I’m sure most of us are old enough to remember the drug war the US waged from the 80s through the 90s. During this war millions of people had their lives ruined not from using pot, but from being arrested and imprisoned for using pot.

Well, apparently the copyright industry in the US has set its sites on copyright infringement as the next war the US government should fight against its citizenry.

Ars Technica – June 15, 2007:

NBC/Universal general counsel Rick Cotton suggests that society wastes entirely too much money policing crimes like burglary, fraud, and bank-robbing, when it should be doing something about piracy instead.

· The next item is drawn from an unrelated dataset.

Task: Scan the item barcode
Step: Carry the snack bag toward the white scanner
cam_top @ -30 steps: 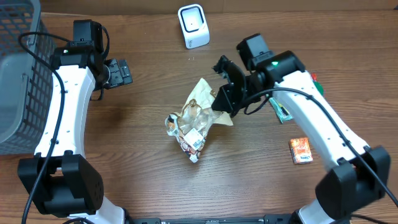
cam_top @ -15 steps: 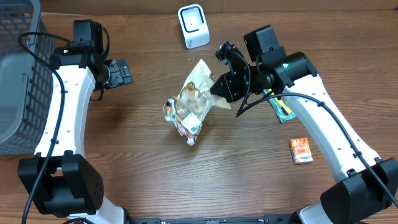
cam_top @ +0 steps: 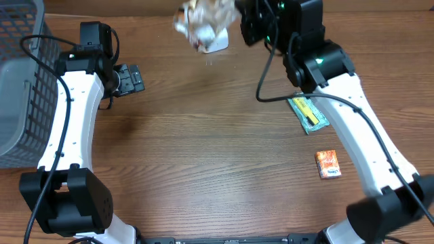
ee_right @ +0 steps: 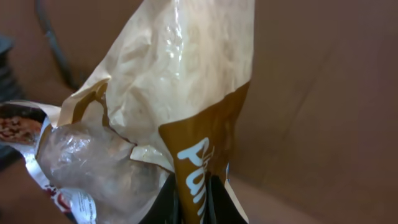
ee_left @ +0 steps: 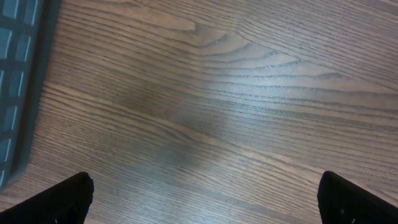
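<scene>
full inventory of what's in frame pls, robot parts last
snack bag: 1, tan-brown and clear, lifted at top centre
scanner: 1, white, top centre, mostly hidden by the bag
basket: 1, grey mesh, left edge
packet: 1, green-yellow, flat on table, right of centre
small box: 1, orange, on table, lower right
table: 1, brown wood
left gripper: 1, black, open, empty, over bare table near the basket
right gripper: 1, black, shut on snack bag
</scene>
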`<state>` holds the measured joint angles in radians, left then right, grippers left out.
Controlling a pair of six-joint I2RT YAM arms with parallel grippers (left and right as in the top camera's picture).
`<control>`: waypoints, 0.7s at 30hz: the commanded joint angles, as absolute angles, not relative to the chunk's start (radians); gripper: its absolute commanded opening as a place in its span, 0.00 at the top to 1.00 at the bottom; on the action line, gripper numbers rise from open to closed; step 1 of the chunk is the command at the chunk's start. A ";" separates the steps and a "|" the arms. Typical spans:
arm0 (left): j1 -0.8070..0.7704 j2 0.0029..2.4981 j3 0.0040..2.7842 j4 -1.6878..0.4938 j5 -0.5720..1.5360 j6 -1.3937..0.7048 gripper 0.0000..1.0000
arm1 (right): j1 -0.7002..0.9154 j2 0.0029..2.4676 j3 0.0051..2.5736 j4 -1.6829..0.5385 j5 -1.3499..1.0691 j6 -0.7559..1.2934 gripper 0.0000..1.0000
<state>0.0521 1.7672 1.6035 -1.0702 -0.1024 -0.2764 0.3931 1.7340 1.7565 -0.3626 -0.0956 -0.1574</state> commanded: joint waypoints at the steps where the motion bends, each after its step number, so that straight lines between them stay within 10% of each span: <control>1: 0.046 1.752 1.619 -1.069 -0.107 -0.254 0.00 | 0.394 1.837 1.776 -0.229 0.027 -0.208 0.97; 21: 0.046 1.752 1.619 -1.069 -0.107 -0.254 0.00 | 0.418 2.310 1.776 0.640 0.464 -0.323 0.96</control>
<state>0.0521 1.7672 1.6035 -1.0698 -0.1024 -0.2768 0.4038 2.2635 1.7596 0.5732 0.3500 -0.2634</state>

“Our law enforcement resources are seriously misaligned,” Cotton said. “If you add up all the various kinds of property crimes in this country, everything from theft, to fraud, to burglary, bank-robbing, all of it, it costs the country $16 billion a year. But intellectual property crime runs to hundreds of billions [of dollars] a year.” Cotton’s comments come in Paul Stweeting’s report on Hollywood’s latest shenanigans on Capitol Hill.



  1. JoaoPT says:

    Yeah.
    Why not do away with Police altogether… and use private security firms on Hollywood’s payroll?

    Too much OCP? (reference to Robocop 1…)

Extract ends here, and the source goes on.